Matias Alexandra A, Manique Inês, Sabino Teresa, Rego Teresa, Mihon Claudia, Panarra António, Rizzo Manfredi, Silva-Nunes José
Department of Endocrinology, Diabetes and Metabolism, Hospital de Curry Cabral, Centro Hospitalar Universitário Lisboa Central, 1069-166, Lisbon, Portugal.
Functional Unit of Internal Medicine 7.2, Hospital de Curry Cabral, Centro Hospitalar Universitário Lisboa Central, 1069-166, Lisbon, Portugal.
Diabetes Ther. 2023 Feb;14(2):335-346. doi: 10.1007/s13300-022-01347-4. Epub 2022 Dec 27.

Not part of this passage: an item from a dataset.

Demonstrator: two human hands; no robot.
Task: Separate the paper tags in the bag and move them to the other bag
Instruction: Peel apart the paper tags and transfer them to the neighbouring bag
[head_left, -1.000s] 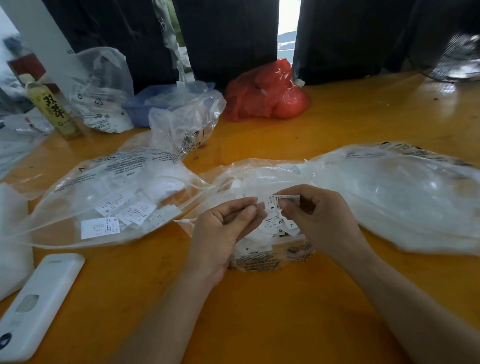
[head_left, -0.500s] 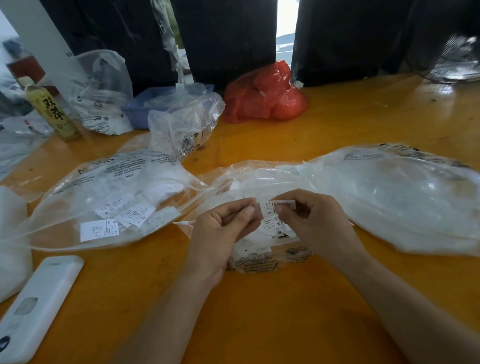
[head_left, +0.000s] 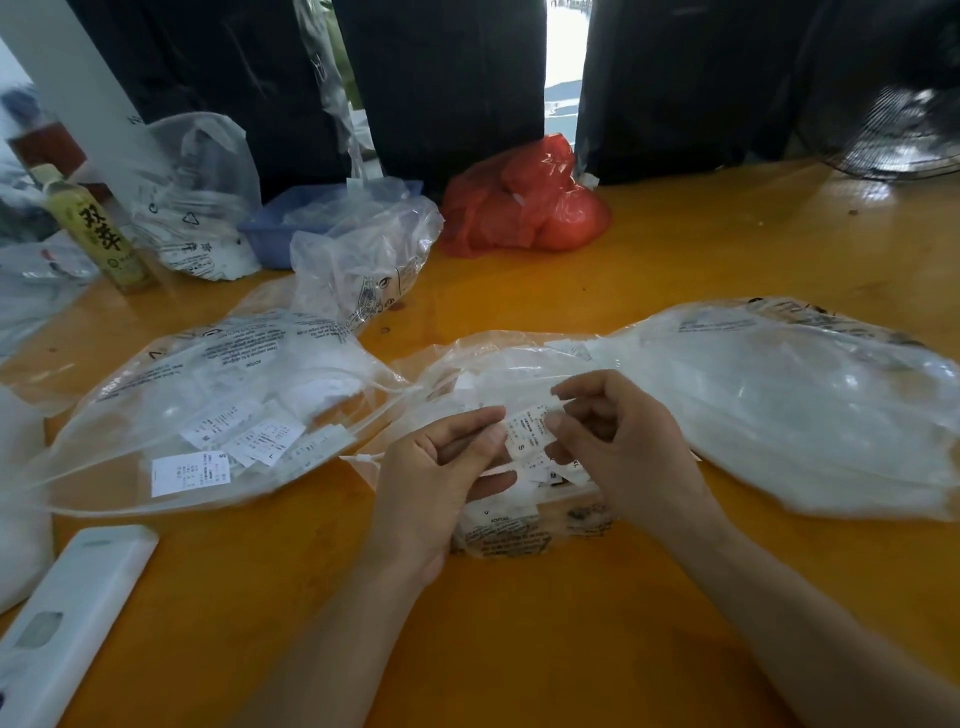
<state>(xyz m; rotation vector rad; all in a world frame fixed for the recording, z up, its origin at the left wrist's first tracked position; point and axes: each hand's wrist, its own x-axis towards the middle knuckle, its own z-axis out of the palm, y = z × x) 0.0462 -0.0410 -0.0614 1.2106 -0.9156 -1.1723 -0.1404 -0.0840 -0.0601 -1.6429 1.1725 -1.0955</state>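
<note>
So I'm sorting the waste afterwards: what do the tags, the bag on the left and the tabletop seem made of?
Tags: thin matte white paper, printed black, bending between the fingers. Bag on the left: clear glossy plastic film, creased, contents visible through it. Tabletop: glossy orange, probably lacquered wood or laminate.

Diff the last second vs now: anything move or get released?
Little changed. Both hands, left hand and right hand, keep pinching the paper tag over the middle bag, fingers shifting slightly as they work it apart. Nothing was let go. The left bag of separated tags stayed put.
</note>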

Diabetes is a risk factor for greater severity of coronavirus disease 2019 (COVID-19). The stress hyperglycemia ratio (SHR) is an independent predictor of critical illness, and it is reported to have a stronger association than absolute hyperglycemia. The aim of this study was to assess the relationship of absolute hyperglycemia and SHR with the severity of COVID-19, since there are no studies investigating SHR in patients with COVID-19. We conducted a retrospective observational study on hospitalized patients with COVID-19 in the first months of the pandemic, regarding absolute hyperglycemia, SHR, and severity outcomes. Of the 374 patients, 28.1% had a previous diagnosis of type 2 diabetes. Absolute hyperglycemia (64.8% versus 22.7%; p < 0.01) and SHR [1.1 (IQR 0.9-1.3) versus 1.0 (IQR 0.9-1.2); p < 0.001] showed a statistically significant association with previous diabetes. Absolute hyperglycemia showed a significant association with clinical severity of COVID-19 (79.0% versus 62.7%; p < 0.001), need for oxygen therapy (74.8% versus 54.4%; p < 0.001), invasive mechanical ventilation (28.6% versus 11.6%; p < 0.001), and intensive care unit (30.3% versus 14.9%; p = 0.002), but not with mortality; by contrast, there was no statistically significant association between SHR and all these parameters. Our results are in agreement with the literature regarding the impact of absolute hyperglycemia on COVID-19 severity outcomes, while SHR was not a significant marker. We therefore suggest that SHR should not be evaluated in all patients admitted in the hospital for COVID-19, and we encourage the standard measures at admission of blood glucose and HbA1c levels.
糖尿病是2019冠状病毒病(COVID-19)病情加重的一个风险因素。应激性高血糖比率(SHR)是危重症的独立预测指标,据报道其关联强度高于单纯的高血糖。本研究旨在评估COVID-19患者的单纯高血糖和SHR与疾病严重程度之间的关系,因为此前尚无关于COVID-19患者SHR的研究。我们对疫情最初几个月住院的COVID-19患者进行了一项回顾性观察研究,涉及单纯高血糖、SHR和严重程度结局。在374例患者中,28.1%既往诊断为2型糖尿病。单纯高血糖(64.8%对22.7%;p<0.01)和SHR[1.1(四分位间距0.9 - 1.3)对1.0(四分位间距0.9 - 1.2);p<0.001]与既往糖尿病存在统计学显著关联。单纯高血糖与COVID-19的临床严重程度(79.0%对62.7%;p<0.001)、吸氧需求(74.8%对54.4%;p<0.001)、有创机械通气(28.6%对11.6%;p<0.001)及入住重症监护病房(30.3%对14.9%;p = 0.002)存在显著关联,但与死亡率无关;相比之下,SHR与所有这些参数之间无统计学显著关联。我们的结果与关于单纯高血糖对COVID-19严重程度结局影响的文献一致,而SHR并非一个显著标志物。因此,我们建议对所有因COVID-19入院的患者不应评估SHR,同时我们鼓励入院时常规检测血糖和糖化血红蛋白水平。